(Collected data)
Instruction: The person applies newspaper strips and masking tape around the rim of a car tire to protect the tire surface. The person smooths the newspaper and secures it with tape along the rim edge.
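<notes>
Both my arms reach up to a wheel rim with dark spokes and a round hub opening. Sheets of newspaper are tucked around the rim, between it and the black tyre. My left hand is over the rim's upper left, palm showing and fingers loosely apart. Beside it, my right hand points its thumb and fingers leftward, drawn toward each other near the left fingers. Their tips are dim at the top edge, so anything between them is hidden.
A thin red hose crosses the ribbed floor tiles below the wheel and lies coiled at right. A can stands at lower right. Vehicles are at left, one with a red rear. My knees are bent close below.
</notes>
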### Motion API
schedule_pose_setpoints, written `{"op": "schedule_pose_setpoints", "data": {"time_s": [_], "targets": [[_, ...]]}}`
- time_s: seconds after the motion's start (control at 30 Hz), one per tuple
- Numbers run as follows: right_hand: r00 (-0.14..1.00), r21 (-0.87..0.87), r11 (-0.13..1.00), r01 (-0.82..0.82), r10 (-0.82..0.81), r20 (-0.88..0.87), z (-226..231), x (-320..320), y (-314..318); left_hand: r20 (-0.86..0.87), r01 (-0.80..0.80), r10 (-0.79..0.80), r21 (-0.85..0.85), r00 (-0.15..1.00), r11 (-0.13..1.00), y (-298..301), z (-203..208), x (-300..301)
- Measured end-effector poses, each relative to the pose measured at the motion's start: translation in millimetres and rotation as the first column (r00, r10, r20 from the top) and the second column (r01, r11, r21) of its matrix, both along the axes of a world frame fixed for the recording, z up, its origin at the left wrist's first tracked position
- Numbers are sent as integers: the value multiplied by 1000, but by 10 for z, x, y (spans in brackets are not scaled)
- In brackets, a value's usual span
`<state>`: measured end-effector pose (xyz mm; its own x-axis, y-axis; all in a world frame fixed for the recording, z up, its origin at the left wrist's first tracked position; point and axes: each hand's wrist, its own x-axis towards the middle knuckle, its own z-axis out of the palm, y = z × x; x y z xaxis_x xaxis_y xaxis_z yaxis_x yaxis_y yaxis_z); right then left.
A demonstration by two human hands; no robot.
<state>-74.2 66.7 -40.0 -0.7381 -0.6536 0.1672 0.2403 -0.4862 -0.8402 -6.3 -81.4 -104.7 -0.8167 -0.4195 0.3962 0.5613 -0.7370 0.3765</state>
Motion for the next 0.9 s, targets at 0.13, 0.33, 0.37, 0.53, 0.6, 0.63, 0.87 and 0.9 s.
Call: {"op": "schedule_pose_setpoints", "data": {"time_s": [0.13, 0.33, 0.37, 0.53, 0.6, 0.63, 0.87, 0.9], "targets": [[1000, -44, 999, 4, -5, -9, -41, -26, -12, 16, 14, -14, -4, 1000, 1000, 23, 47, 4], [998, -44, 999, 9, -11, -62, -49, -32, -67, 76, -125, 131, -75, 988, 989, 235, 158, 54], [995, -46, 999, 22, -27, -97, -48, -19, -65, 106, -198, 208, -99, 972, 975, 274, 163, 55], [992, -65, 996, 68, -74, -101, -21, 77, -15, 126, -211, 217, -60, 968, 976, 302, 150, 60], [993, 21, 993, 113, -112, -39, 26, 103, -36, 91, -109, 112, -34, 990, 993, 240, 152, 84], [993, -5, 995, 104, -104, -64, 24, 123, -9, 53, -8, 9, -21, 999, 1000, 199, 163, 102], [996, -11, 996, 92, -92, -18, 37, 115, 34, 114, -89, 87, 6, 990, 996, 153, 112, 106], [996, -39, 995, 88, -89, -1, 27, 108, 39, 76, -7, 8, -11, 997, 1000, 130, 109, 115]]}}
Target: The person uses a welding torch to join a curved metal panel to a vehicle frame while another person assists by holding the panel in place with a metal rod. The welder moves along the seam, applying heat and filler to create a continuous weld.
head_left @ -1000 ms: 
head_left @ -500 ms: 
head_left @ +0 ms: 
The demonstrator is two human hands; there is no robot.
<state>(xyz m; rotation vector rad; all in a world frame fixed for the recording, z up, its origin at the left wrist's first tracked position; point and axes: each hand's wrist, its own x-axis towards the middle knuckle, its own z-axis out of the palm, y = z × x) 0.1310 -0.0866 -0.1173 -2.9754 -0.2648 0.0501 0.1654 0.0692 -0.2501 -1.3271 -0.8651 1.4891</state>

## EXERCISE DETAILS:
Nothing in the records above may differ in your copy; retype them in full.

## EXERCISE OUTPUT:
Instruction: The person applies newspaper strips and masking tape around the rim of a car tire to protect the tire surface. The person smooths the newspaper and secures it with tape along the rim edge.
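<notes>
Both my arms reach up to a wheel rim with dark spokes and a round hub opening. Sheets of newspaper are tucked around the rim, between it and the black tyre. My left hand is over the rim's upper left, palm showing and fingers loosely apart. Beside it, my right hand points its thumb and fingers leftward, drawn toward each other near the left fingers. Their tips are dim at the top edge, so anything between them is hidden.
A thin red hose crosses the ribbed floor tiles below the wheel and lies coiled at right. A can stands at lower right. Vehicles are at left, one with a red rear. My knees are bent close below.
</notes>
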### Motion API
schedule_pose_setpoints, written `{"op": "schedule_pose_setpoints", "data": {"time_s": [_], "targets": [[_, ...]]}}`
- time_s: seconds after the motion's start (control at 30 Hz), one per tuple
- Numbers run as follows: right_hand: r00 (-0.14..1.00), r21 (-0.87..0.87), r11 (-0.13..1.00), r01 (-0.82..0.82), r10 (-0.82..0.81), r20 (-0.88..0.87), z (-226..231), x (-320..320), y (-314..318); left_hand: r20 (-0.86..0.87), r01 (-0.80..0.80), r10 (-0.79..0.80), r21 (-0.85..0.85), r00 (-0.15..1.00), r11 (-0.13..1.00), y (-298..301), z (-203..208), x (-300..301)
- Measured end-effector poses, each relative to the pose measured at the motion's start: translation in millimetres and rotation as the first column (r00, r10, r20 from the top) and the second column (r01, r11, r21) of its matrix, both along the axes of a world frame fixed for the recording, z up, its origin at the left wrist's first tracked position
- Numbers are sent as integers: the value multiplied by 1000, but by 10 for z, x, y (spans in brackets are not scaled)
- In brackets, a value's usual span
`<state>`: measured end-effector pose (xyz mm; its own x-axis, y-axis; all in a world frame fixed for the recording, z up, its origin at the left wrist's first tracked position; point and axes: each hand's wrist, its own x-axis towards the middle knuckle, its own z-axis out of the palm, y = z × x; x y z xaxis_x xaxis_y xaxis_z yaxis_x yaxis_y yaxis_z); right then left.
A demonstration by two human hands; no robot.
<state>-74.2 66.7 -40.0 -0.7381 -0.6536 0.1672 0.2403 -0.4862 -0.8402 -6.3 -81.4 -104.7 -0.8167 -0.4195 0.3962 0.5613 -0.7370 0.3765</state>
Motion for the next 0.9 s, targets at 0.13, 0.33, 0.37, 0.53, 0.6, 0.63, 0.87 and 0.9 s.
Call: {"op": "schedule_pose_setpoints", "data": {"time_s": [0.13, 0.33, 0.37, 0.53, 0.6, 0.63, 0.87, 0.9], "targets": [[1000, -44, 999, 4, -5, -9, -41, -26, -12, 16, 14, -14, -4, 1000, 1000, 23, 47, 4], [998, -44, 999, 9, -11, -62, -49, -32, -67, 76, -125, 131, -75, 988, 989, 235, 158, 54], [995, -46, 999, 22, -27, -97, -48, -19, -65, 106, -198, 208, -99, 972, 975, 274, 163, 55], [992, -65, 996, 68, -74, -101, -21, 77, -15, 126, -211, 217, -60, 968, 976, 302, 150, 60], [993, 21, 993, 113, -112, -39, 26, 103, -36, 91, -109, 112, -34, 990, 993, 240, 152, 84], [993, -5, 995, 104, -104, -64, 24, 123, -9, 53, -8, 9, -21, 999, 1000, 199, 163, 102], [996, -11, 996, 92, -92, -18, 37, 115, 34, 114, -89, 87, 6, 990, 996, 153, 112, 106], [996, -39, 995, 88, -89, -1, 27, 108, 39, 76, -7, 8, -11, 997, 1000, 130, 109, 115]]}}
Target: The person uses a welding torch to join a curved metal panel to a vehicle frame while another person assists by holding the panel in place with a metal rod. The welder moves along the seam, applying heat and filler to create a continuous weld.
head_left @ -1000 ms: 
head_left @ -500 ms: 
head_left @ +0 ms: 
The demonstrator is two human hands; there is no robot.
<state>(xyz m; rotation vector rad; all in a world frame fixed for the recording, z up, its origin at the left wrist's first tracked position; point and axes: each hand's wrist, its own x-axis towards the middle knuckle, its own z-axis out of the palm, y = z × x) 0.1310 -0.0866 -0.1173 -2.9754 -0.2648 0.0501 0.1654 0.0692 -0.2501 -1.3271 -0.8651 1.4891</state>

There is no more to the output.